**Exercise brief:**
Beginning with the first line below, please repeat the material exactly, ending with the line that includes "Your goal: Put".

**Input data:**
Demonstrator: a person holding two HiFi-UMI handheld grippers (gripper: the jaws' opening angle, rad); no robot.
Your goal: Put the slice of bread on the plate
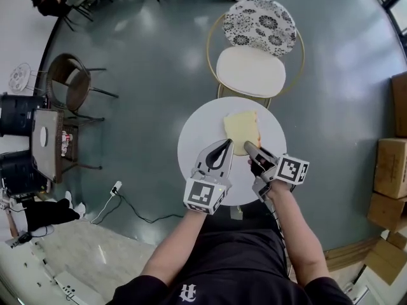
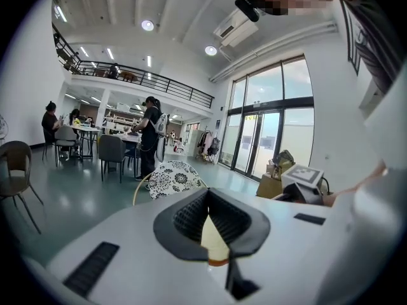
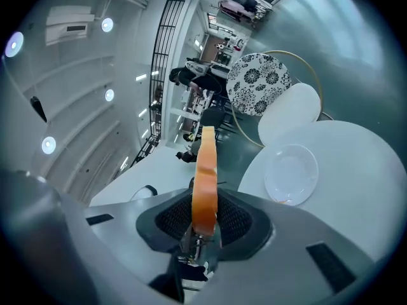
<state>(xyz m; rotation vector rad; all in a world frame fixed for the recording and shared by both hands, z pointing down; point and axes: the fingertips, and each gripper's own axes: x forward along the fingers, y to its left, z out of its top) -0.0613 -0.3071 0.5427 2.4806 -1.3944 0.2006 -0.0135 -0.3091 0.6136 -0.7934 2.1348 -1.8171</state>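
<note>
Head view: the right gripper (image 1: 250, 147) pinches the near edge of the slice of bread (image 1: 241, 129) above the round white table (image 1: 197, 138); the left gripper (image 1: 224, 146) sits just beside the slice's left edge. Left gripper view: the 2 jaws meet at their tips, gripping nothing visible. Right gripper view: the slice stands edge-on between narrow jaws, with the plate (image 3: 291, 173) beyond on the right. The bread is probably light, soft and easily torn, so a gentle grip at the crust suits it.
</note>
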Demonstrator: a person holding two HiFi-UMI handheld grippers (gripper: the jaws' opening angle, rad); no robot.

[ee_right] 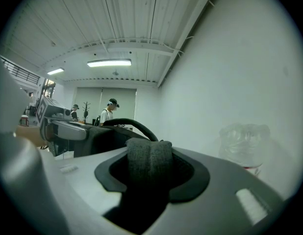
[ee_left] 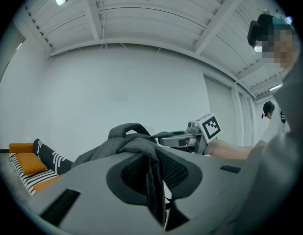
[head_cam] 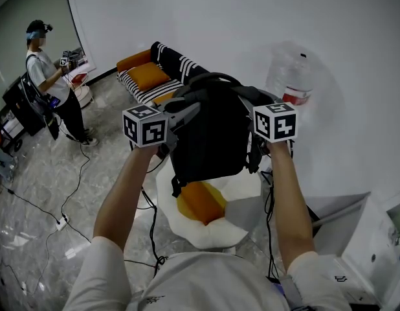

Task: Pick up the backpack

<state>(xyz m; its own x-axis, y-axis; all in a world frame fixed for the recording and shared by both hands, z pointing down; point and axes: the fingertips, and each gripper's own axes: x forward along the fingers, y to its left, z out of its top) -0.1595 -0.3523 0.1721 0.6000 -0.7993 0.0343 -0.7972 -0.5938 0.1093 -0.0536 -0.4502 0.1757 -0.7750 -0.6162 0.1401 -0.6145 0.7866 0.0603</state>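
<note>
Head view: left claw (head_cam: 192, 110) and right claw (head_cam: 252, 105) both grip the backpack (head_cam: 210, 138) hanging below; I fear the thin left strap (ee_left: 154, 185) slipping out.

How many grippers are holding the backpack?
2. The left gripper is shut on a strap at the backpack's left side. The right gripper is shut on a padded strap at its right. No others show.

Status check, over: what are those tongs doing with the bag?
Left tongs and right tongs each shut on a strap of the backpack. Backpack held up over white seat. Water bottle at right, not touching.
</note>
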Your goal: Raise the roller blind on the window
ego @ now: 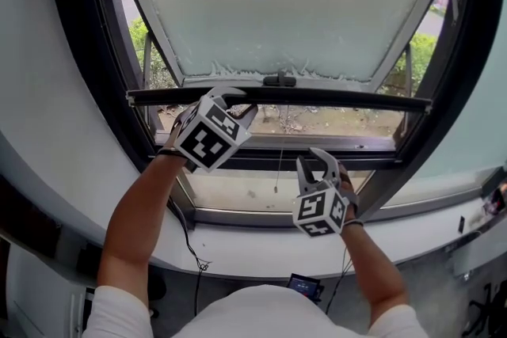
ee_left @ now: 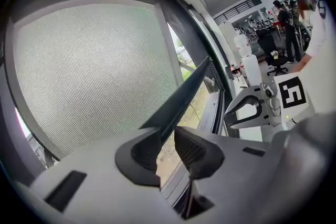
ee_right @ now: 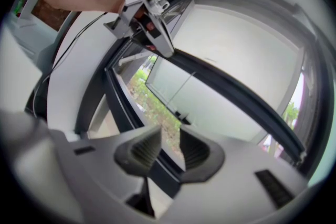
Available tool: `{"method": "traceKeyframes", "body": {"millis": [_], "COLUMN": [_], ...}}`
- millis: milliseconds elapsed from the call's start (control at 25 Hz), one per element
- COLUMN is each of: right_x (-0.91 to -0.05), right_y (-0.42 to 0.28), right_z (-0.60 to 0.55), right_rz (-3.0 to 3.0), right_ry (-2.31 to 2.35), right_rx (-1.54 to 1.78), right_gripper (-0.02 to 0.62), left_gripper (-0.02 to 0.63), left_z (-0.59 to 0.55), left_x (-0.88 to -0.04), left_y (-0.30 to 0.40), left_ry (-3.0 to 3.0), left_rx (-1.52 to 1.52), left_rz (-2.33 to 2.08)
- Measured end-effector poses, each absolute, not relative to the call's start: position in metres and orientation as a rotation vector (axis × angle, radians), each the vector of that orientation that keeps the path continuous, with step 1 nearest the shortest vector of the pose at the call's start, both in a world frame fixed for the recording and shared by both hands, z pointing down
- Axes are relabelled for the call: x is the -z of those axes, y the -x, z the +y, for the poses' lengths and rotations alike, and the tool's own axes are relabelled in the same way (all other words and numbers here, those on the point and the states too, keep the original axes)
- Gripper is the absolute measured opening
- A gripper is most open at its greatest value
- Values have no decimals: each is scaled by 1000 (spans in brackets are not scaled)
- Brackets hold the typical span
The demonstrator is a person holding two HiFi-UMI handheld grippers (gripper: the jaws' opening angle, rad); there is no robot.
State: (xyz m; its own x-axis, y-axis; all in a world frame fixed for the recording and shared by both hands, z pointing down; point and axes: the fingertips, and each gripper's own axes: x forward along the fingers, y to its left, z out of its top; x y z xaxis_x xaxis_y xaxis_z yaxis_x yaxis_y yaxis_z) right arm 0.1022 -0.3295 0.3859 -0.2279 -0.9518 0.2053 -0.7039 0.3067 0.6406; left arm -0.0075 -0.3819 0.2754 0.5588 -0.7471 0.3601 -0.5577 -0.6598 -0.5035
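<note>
The pale roller blind point(ego: 277, 4) covers most of the window, and its black bottom bar point(ego: 333, 99) hangs level above the lower pane. My left gripper point(ego: 236, 102) straddles the bar near its left end. In the left gripper view the bar point(ee_left: 184, 92) runs in between the jaws of this gripper point(ee_left: 167, 150) and lies against the left pad, with daylight showing beside the right pad. My right gripper point(ego: 319, 165) hovers lower, in front of the lower pane, with nothing between its jaws point(ee_right: 170, 150). It looks up at the bar point(ee_right: 236, 94) and at the left gripper point(ee_right: 157, 42).
A thin pull cord point(ego: 279, 154) dangles from the bar's middle. The dark window frame point(ego: 119, 91) surrounds the panes, with a white sill point(ego: 238, 249) below it. A cable hangs over the sill. People and office chairs point(ee_left: 286, 23) stand far off to the right.
</note>
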Motion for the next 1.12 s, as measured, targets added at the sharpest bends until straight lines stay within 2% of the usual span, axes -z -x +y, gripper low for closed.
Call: {"method": "traceKeyframes", "body": {"millis": [1120], "right_x": [-389], "right_y": [-111], "right_z": [-326], "right_rz": [-2012], "right_ry": [-1465], "right_rx": [560], "right_gripper": [117], "left_gripper": [97], "left_z": [-382], "left_x": [-235], "left_y": [8], "left_ry": [2416], "left_rx": [769], "left_rz": [1086]}}
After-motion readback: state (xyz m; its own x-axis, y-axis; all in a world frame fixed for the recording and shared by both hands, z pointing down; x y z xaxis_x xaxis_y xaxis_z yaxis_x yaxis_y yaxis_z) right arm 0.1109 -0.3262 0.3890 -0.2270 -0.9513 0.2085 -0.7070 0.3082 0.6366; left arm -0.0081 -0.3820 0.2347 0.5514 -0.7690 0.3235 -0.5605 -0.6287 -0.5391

**Response area:**
Demonstrator: a person holding two HiFi-UMI handheld grippers (gripper: the jaws' opening angle, rad); no robot.
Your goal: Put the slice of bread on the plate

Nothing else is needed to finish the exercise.